++++ Recorded data

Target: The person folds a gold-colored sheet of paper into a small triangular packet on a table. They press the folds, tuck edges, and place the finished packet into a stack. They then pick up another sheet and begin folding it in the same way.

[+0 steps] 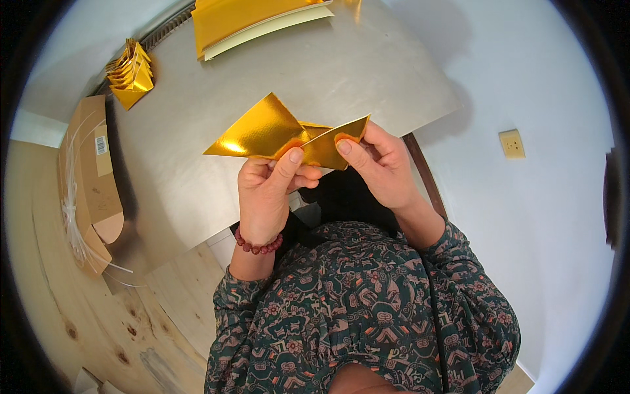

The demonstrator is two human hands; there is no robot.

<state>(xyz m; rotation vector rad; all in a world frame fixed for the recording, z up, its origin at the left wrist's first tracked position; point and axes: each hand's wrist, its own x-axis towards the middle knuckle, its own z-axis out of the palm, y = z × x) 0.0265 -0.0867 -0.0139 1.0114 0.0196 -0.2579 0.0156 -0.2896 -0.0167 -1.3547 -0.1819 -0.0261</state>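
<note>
Between my two hands is a sheet of gold foil paper point(261, 128), partly folded, held up over the near edge of the table. My left hand point(270, 180) pinches it near the middle, thumb on top and fingers underneath. On the right side a folded flap stands up to a point, and my right hand point(376, 162) grips it with the thumb on the shiny face. The fingertips behind the paper are partly hidden.
A stack of gold foil sheets point(246, 27) lies at the table's point(182, 113) far side. Folded gold paper pieces point(130, 74) are nested at the far left. A cardboard box point(93, 167) with white plastic strings point(71, 212) stands left. A wall socket point(512, 144) is at right.
</note>
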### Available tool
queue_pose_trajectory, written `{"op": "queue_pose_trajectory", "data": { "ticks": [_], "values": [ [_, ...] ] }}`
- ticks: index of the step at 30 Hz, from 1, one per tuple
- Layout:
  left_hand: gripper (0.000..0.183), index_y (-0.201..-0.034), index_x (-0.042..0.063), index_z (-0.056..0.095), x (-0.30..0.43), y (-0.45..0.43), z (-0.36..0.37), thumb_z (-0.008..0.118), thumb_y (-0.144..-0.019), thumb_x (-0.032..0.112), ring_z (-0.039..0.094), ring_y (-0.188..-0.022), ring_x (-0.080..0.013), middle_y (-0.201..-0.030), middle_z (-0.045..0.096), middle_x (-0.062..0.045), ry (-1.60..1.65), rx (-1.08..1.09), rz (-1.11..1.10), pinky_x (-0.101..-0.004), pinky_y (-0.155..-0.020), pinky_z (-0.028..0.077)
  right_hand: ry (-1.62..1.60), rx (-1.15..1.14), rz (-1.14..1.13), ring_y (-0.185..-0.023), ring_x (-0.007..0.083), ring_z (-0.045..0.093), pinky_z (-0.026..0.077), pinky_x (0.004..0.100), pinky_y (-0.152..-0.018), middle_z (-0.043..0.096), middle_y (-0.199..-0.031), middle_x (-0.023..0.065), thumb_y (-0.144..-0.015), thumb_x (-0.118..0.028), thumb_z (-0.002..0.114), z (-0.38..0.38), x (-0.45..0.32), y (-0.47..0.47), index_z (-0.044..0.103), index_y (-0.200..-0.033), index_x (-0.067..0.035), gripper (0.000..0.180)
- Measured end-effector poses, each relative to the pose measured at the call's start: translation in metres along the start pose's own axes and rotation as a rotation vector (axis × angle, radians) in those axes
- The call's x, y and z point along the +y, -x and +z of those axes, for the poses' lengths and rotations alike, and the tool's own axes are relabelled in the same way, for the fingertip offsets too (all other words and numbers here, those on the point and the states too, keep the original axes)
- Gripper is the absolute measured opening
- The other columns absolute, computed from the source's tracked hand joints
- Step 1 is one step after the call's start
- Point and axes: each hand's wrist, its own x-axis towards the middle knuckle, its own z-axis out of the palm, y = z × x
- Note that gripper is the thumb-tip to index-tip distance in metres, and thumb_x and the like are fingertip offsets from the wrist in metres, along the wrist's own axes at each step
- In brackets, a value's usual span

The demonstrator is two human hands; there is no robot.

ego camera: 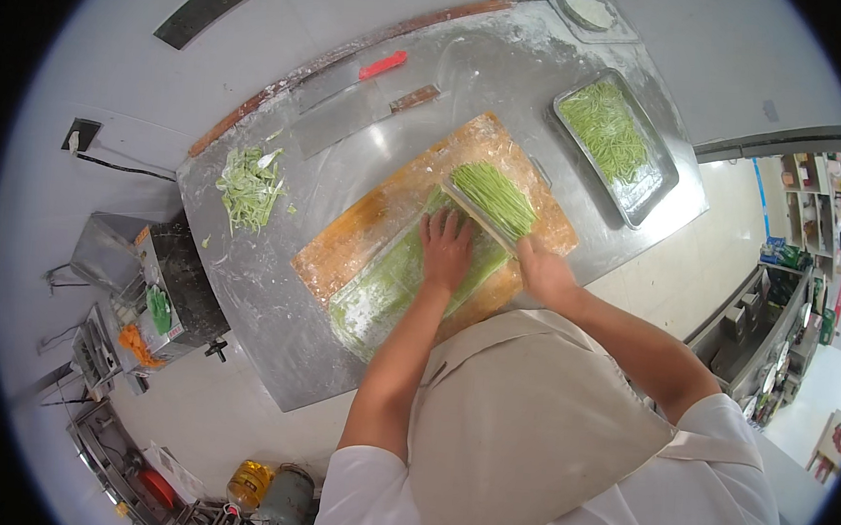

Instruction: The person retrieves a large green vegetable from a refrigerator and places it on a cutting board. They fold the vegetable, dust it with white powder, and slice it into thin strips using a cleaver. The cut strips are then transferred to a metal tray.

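Observation:
My left hand lies with spread fingers on a folded, flour-dusted sheet of green dough on a wooden cutting board. In my right hand is the handle of a knife; its blade stands across the dough, just right of my left fingertips. Thin green noodle strands lie on the board along the blade's far side. The blade's cutting edge is hidden.
On the floury steel table lie a wide-bladed cleaver, a red object and green dough scraps. A metal tray holds green noodles at the right; a bowl of white powder stands at the far corner.

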Motion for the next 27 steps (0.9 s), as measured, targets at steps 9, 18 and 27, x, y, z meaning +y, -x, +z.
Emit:
{"op": "queue_pose_trajectory", "data": {
  "ticks": [9, 18, 27],
  "values": [
    [0.036, -0.119, 0.011, 0.070, -0.004, 0.003, 0.005, 0.070, -0.083, 0.014, 0.045, -0.136, -0.0373, -0.134, 0.058, -0.013, 0.000, -0.083, -0.019, -0.0637, -0.119, 0.026, 0.011, -0.167, 0.042, -0.089, 0.0497, 0.066, 0.053, 0.0585, -0.074, 0.061, -0.105, 0.0305, -0.088, 0.000, 0.053, -0.002, -0.010, -0.004, 0.041, -0.112, 0.001, 0.027],
    [0.034, -0.115, 0.011, 0.070, -0.002, 0.000, 0.005, 0.070, -0.082, 0.013, 0.046, -0.135, -0.0373, -0.133, 0.058, -0.013, 0.016, -0.068, -0.023, -0.0642, -0.118, 0.027, -0.040, -0.090, 0.049, -0.084, 0.0510, 0.065, 0.051, 0.0597, -0.070, 0.060, -0.104, 0.0288, -0.087, 0.002, 0.052, 0.025, -0.020, -0.036, 0.041, -0.110, -0.001, 0.026],
    [0.033, -0.113, 0.010, 0.071, 0.000, 0.001, 0.004, 0.071, -0.080, 0.013, 0.047, -0.134, -0.0368, -0.132, 0.059, -0.015, -0.035, -0.011, 0.004, -0.0629, -0.116, 0.029, 0.009, -0.072, 0.016, -0.089, 0.0476, 0.067, 0.054, 0.0573, -0.074, 0.059, -0.108, 0.0278, -0.087, 0.000, 0.055, 0.021, -0.005, -0.008, 0.042, -0.113, 0.000, 0.029]
  ]
}}
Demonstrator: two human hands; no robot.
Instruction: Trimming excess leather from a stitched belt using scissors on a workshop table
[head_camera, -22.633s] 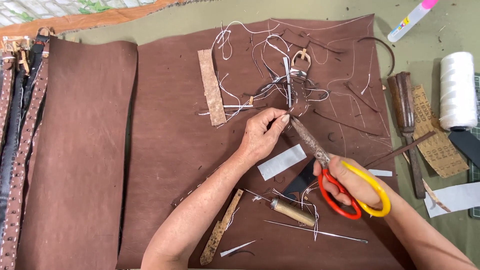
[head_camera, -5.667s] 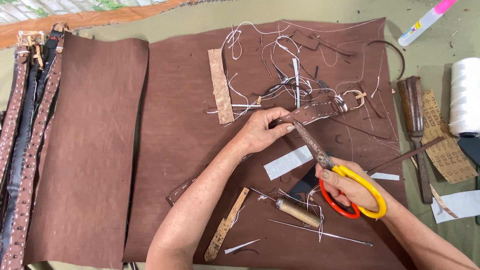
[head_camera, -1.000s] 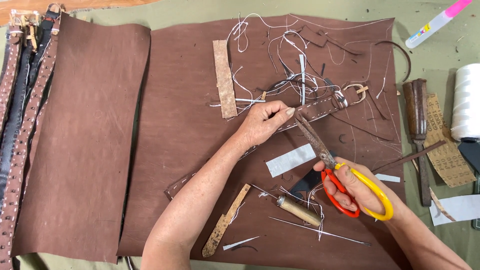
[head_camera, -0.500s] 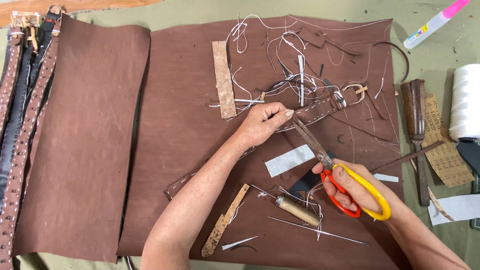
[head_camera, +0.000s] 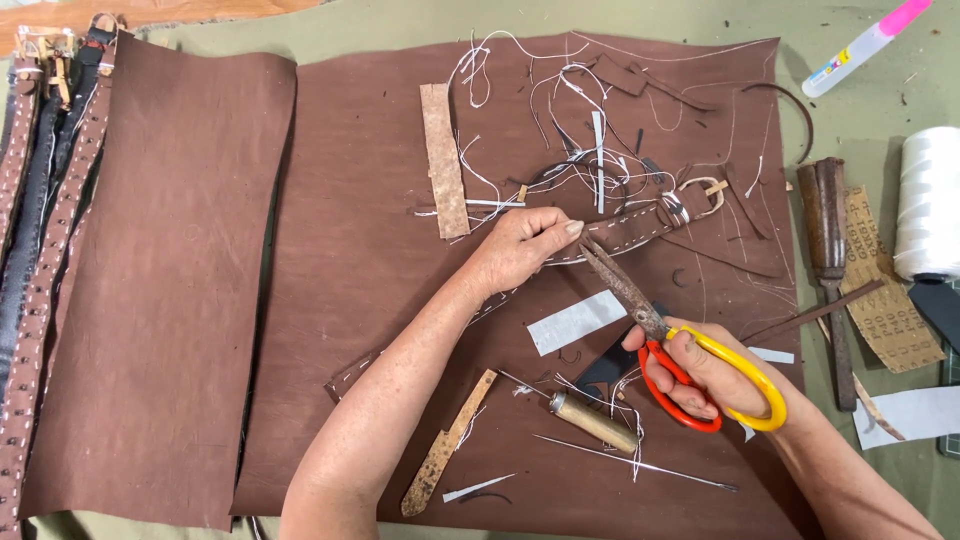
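Observation:
My left hand (head_camera: 522, 245) presses down on a brown stitched leather strap (head_camera: 625, 230) that ends in a metal buckle (head_camera: 697, 197). My right hand (head_camera: 700, 372) grips scissors (head_camera: 640, 310) with one red and one yellow handle loop. Their rusty blades are closed and point up-left, with the tips touching the strap just beside my left fingertips. Loose white threads (head_camera: 590, 150) lie tangled above the strap. Everything rests on a large brown leather sheet (head_camera: 370, 250).
A wooden-handled awl (head_camera: 595, 420), a long needle (head_camera: 640, 465) and a rusty knife (head_camera: 445, 450) lie near me. A wooden-handled tool (head_camera: 825, 230), sandpaper (head_camera: 885, 290) and a white thread spool (head_camera: 925, 200) sit right. Studded belts (head_camera: 45, 230) lie left beside a second leather sheet (head_camera: 170, 300).
The scissors' blades have shifted slightly along the strap toward my left fingers. My left hand stays pressed on the strap.

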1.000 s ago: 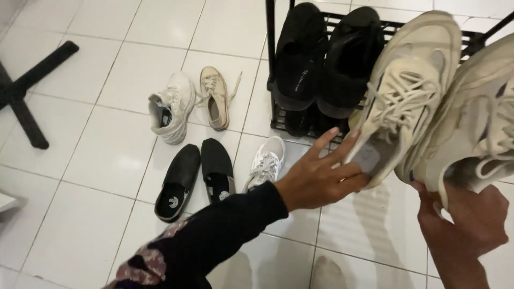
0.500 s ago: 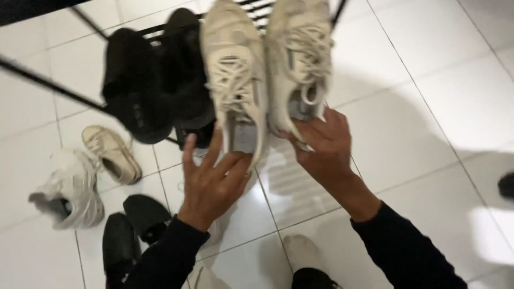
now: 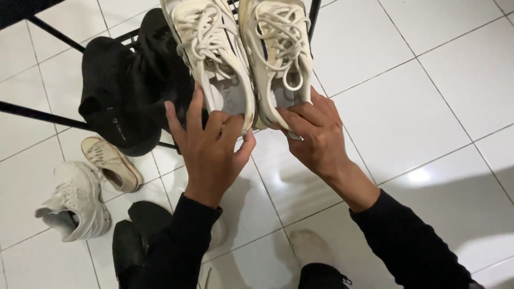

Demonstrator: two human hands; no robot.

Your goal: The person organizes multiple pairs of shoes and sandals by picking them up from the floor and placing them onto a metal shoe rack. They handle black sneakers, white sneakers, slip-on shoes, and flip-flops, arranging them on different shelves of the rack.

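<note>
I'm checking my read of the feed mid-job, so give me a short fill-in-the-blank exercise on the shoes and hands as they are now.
1. The left hand and right hand each touch the heel end of a cream lace-up ____.
2. The pair of cream sneakers lies side by side on a black metal ____.
3. Left of the left cream sneaker, the rack holds a pair of ____ shoes.
4. The floor is covered in white ____.

Missing words: sneaker; rack; black; tiles
</note>
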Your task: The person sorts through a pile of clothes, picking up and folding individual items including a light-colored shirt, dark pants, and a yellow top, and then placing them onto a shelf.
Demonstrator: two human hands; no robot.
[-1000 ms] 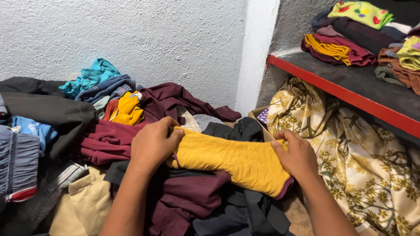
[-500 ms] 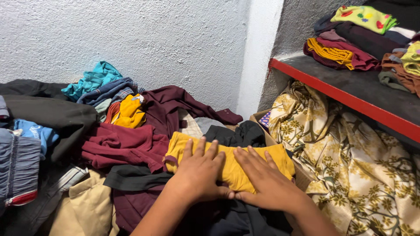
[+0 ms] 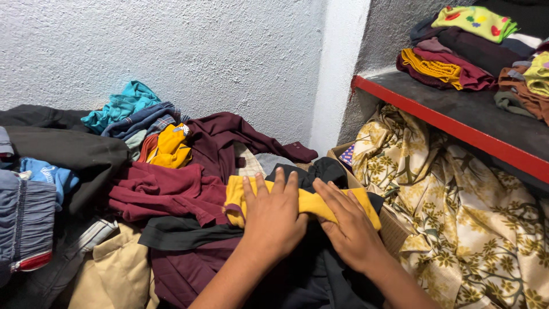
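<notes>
Both hands lie flat, fingers spread, gripping nothing: left hand (image 3: pixel 274 214) and right hand (image 3: pixel 349 229) press the folded yellow garment (image 3: pixel 311 201), which sits atop the dark clothes pile (image 3: pixel 189 269), floral cloth (image 3: pixel 457 206) at 3 o'clock. Judgement: keep palms level, smooth outward from centre, edges aligned, so the fold holds.

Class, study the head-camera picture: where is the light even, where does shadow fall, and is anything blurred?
Head view: soft, even light on the white wall, no glare; shadow lies under the red-edged shelf and in the dark clothes below both hands; left hand, right hand and yellow garment are sharp; no blur shows.
</notes>
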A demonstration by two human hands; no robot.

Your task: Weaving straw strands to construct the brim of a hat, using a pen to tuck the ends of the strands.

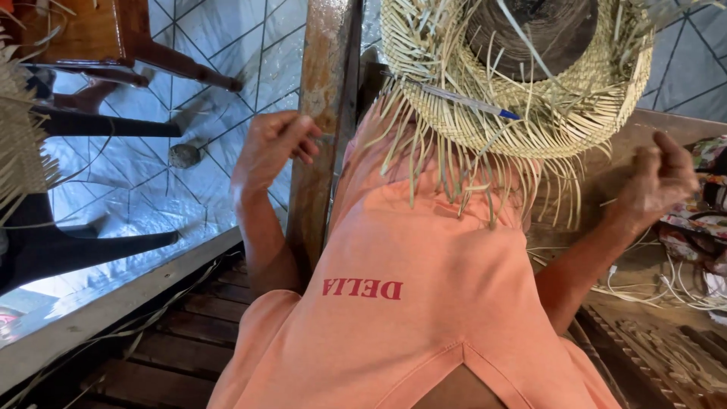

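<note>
Between both hands, a half-woven straw hat (522,98) dangles loose strands.

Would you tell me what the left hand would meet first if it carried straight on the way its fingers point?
Probably the upright wooden post: the left hand has its fingertips curled toward the post's edge, though depth is unclear.

A wooden post (324,129) stood upright over pale tiled floor (219,76); dark chair legs (106,125) crossed at left, beside a round grey stone (184,156); white cables (659,284) lay tangled at right on brown wooden boards (182,356).
</note>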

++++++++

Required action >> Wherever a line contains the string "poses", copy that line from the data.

Response to this exercise >>
- Measured end-effector poses, each relative to the pose measured at the call's start: translation in metres along the start pose's own axes and rotation as a rotation vector (axis × angle, radians) in those axes
- The call's x, y and z point along the +y, -x and +z of those axes, for the poses' lengths and rotations alike, and the tool's own axes are relabelled in the same way, for the fingertip offsets too (all other words and numbers here, those on the point and the states too, keep the original axes)

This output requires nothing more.